Luis Miguel Gail

Personal information
- Full name: Luis Miguel Gail Martín
- Date of birth: 23 February 1961 (age 65)
- Place of birth: Valladolid, Spain
- Height: 1.85 m (6 ft 1 in)
- Position: Centre back

Youth career
- Zorrilla
- 1976–1977: Valladolid

Senior career*
- Years: Team / Apps / (Gls)
- 1977: Valladolid B
- 1977–1986: Valladolid / 241 / (35)
- 1986–1991: Betis / 109 / (11)
- Total:  / 350 / (46)

International career
- 1978–1979: Spain U18 / 7 / (3)
- 1979: Spain U19 / 2 / (0)
- 1979: Spain U20 / 3 / (1)

Managerial career
- 1999: Sabadell
- 2000–2001: Xerez
- 2001: Zamora
- 2006–2007: Laguna
- 2010: Castile and León (U18)

= Luis Miguel Gail =

Spanish footballer and manager

Luis Miguel Gail Martín (23 February 1961) is a Spanish former football central defender and manager.

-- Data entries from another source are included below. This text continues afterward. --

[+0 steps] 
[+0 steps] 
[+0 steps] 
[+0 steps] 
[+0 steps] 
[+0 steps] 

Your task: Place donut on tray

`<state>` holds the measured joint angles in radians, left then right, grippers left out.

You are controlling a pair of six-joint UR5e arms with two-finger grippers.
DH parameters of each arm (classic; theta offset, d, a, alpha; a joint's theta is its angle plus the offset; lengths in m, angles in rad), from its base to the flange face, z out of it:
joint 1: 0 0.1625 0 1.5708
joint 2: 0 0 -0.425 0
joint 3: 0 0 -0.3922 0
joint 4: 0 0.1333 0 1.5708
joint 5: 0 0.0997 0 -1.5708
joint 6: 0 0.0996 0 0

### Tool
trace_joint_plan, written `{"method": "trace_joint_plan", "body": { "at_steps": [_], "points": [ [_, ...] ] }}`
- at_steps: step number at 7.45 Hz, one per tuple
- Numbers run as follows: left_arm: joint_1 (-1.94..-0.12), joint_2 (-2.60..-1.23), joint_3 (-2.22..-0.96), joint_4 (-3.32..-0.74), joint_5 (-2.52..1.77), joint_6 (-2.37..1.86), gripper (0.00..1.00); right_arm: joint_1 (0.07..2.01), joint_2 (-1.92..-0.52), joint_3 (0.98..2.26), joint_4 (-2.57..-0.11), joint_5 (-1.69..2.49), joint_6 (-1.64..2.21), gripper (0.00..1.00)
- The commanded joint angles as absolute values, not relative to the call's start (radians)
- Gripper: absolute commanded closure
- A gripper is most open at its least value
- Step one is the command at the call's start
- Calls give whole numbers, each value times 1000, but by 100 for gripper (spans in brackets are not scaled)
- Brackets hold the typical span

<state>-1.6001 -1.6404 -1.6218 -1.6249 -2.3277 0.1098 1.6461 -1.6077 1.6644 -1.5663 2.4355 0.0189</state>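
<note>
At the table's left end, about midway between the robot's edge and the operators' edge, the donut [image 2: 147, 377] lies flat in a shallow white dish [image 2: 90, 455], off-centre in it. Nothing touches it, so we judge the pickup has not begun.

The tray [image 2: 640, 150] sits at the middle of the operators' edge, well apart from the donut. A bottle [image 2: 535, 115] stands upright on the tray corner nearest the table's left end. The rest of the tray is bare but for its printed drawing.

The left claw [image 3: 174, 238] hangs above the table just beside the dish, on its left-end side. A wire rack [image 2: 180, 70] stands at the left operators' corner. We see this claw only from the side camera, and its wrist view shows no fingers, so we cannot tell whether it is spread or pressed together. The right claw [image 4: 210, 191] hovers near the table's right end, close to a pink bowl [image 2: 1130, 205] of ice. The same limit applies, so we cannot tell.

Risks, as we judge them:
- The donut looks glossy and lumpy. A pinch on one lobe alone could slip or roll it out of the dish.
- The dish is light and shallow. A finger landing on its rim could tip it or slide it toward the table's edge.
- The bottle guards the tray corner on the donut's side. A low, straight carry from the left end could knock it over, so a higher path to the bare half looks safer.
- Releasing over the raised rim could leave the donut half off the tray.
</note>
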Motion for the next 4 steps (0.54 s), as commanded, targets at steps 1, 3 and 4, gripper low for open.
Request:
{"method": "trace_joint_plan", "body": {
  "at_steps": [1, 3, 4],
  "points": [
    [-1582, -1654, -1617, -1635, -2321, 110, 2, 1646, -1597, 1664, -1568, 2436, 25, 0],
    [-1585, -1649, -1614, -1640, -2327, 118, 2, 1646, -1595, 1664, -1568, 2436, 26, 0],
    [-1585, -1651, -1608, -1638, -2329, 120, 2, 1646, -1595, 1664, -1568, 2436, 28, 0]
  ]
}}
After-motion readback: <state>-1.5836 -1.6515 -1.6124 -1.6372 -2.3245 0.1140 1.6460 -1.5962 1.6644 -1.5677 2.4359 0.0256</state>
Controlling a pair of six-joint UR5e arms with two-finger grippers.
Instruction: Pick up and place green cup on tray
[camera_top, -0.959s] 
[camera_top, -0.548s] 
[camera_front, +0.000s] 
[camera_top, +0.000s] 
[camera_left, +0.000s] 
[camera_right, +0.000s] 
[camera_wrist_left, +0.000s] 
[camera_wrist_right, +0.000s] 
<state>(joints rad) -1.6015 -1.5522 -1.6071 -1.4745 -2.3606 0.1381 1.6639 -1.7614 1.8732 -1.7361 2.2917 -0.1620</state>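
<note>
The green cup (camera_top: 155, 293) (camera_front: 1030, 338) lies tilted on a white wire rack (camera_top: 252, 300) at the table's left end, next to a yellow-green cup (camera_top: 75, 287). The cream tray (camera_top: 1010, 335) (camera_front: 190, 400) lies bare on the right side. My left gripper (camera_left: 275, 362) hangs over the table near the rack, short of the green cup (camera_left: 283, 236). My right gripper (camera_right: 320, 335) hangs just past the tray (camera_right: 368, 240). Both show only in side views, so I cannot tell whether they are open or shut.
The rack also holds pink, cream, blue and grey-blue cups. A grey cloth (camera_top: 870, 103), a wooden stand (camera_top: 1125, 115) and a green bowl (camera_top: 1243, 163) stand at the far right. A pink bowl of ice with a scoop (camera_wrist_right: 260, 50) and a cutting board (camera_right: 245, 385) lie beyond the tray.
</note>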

He amassed La Liga totals of 266 matches and 29 goals over one full decade, representing Valladolid and Betis.

==Club career==
Gail was born in Valladolid, Castile and León. After emerging through their youth ranks, he made his senior debut for local club Real Valladolid at only 16. He first appeared in La Liga in the 1980–81 campaign, competing with the side in that level in six straight seasons, scoring 51 competitive goals and helping to the conquest of the (short-lived) Copa de la Liga in his final year, against Atlético Madrid.

In summer 1986, Gail joined Real Betis also in the top division. He totalled nine goals in the league in his first two years but also suffered relegation to Segunda División twice, eventually retiring from professional football at only 30.

Gail took up coaching subsequently, but never in higher than Segunda División B.